Task requirements -> From the line containing "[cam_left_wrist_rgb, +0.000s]" to the last line of the listing, transcribe exactly and add nothing else; keep both ends and omit pictures.
____ The data
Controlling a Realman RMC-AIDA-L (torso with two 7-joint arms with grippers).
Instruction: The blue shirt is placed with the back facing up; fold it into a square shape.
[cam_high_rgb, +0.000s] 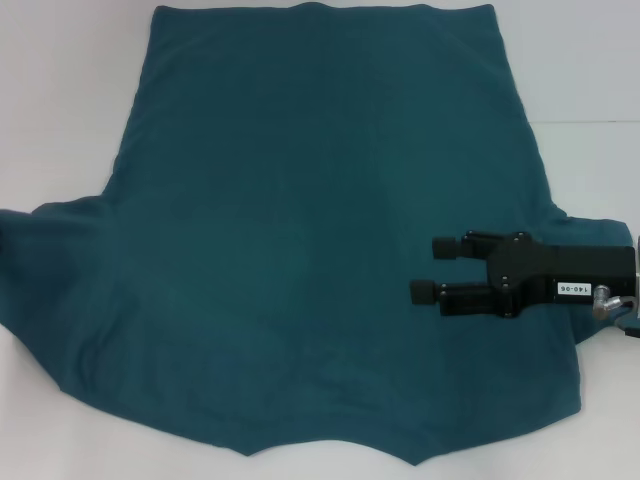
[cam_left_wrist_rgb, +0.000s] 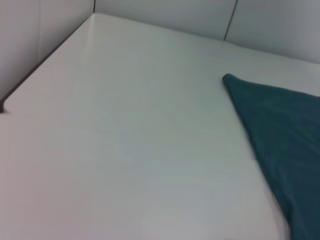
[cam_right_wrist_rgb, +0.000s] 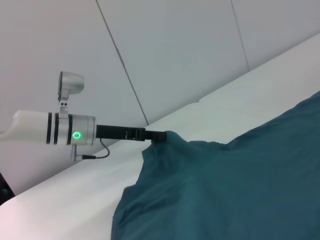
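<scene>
Right gripper (cam_high_rgb: 428, 268): matte black body, two parallel black fingers with knurled round tips, small screws on the hinge block, a white label printed "140-06", a silver fitting and grey cable at the wrist. Left gripper (cam_right_wrist_rgb: 159, 136): black, mounted on a white cylindrical arm banded in black, marked by a green ring light, topped by a grey camera pod, trailed by a black cable.

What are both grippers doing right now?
Left gripper: closed on an edge of the blue shirt.
Right gripper: open, empty, above the shirt.
</scene>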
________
Task result ->
[cam_left_wrist_rgb, +0.000s] 
[cam_right_wrist_rgb, +0.000s] 
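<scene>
Right gripper (cam_high_rgb: 428, 268): matte black body, two parallel black fingers with knurled round tips, small screws on the hinge block, a white label printed "140-06", a silver fitting and grey cable at the wrist. Left gripper (cam_right_wrist_rgb: 159, 136): black, mounted on a white cylindrical arm banded in black, marked by a green ring light, topped by a grey camera pod, trailed by a black cable.

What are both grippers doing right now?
Left gripper: closed on an edge of the blue shirt.
Right gripper: open, empty, above the shirt.
</scene>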

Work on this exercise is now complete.